Próba, która się powiodła
Głośnym debiutantom nie jest łatwo wrócić na plan filmowy. Wielu wierzy, że istnieje coś takiego jak klątwa drugiego filmu. Jeśli pierwszy obraz się udał, to drugi już nie odniesie sukcesu. Reżyser „Światłoczułej” Tadeusz Śliwa miał za sobą udany pełnometrażowy debiut pod tytułem „(Nie)znajomi”. Był to remake popularnej włoskiej komedii „Dobrze się kłamie w miłym towarzystwie”, ale polski twórca nadał swojej wersji bardziej dramatyczny wydźwięk, czym zdobył uznanie widzów i krytyków.

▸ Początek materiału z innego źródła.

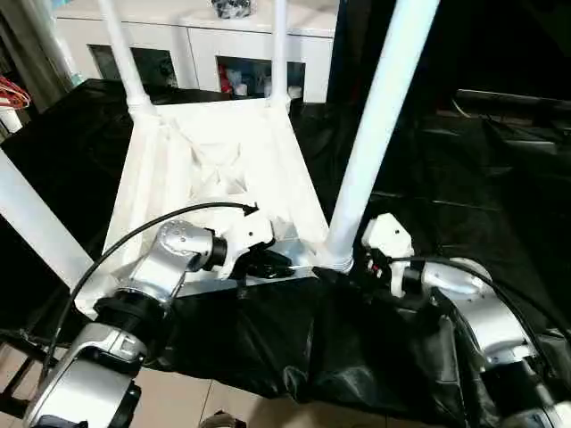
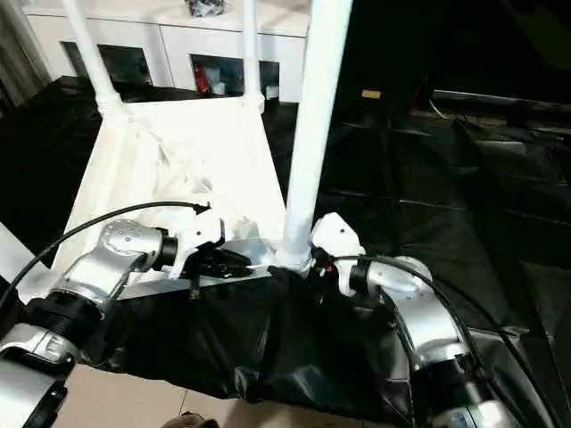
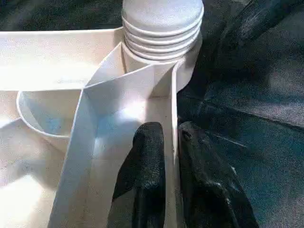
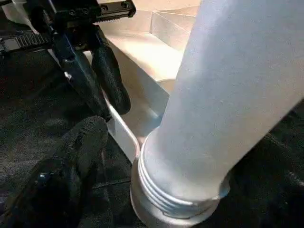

W filmie „Światłoczuła” Śliwa udowadnia, że jak mało kto w polskim kinie potrafi opowiadać trudne historie i wzruszać publiczność. Momentami nadaje tej historii lekkości i młodzieńczej energii, dzięki czemu widzowie nie czują się przytłoczeni dramatami bohaterów. Są tu zarówno szczęśliwe chwile, trudne momenty, jak i niełatwe decyzje. To wyróżnia dramat Tadeusza Śliwy na tle innych rodzimych filmów o podobnej tematyce.

Gdzie obejrzeć online film „Światłoczuła”?
Dramat obyczajowy z Matyldą Giegżno i Ignacym Lissem miał swoją kinową premierę pod koniec stycznia tego roku, a już teraz jest dostępny w TVP VOD. Film można już oglądać odpłatnie na platformie streamingowej Telewizji Polskiej.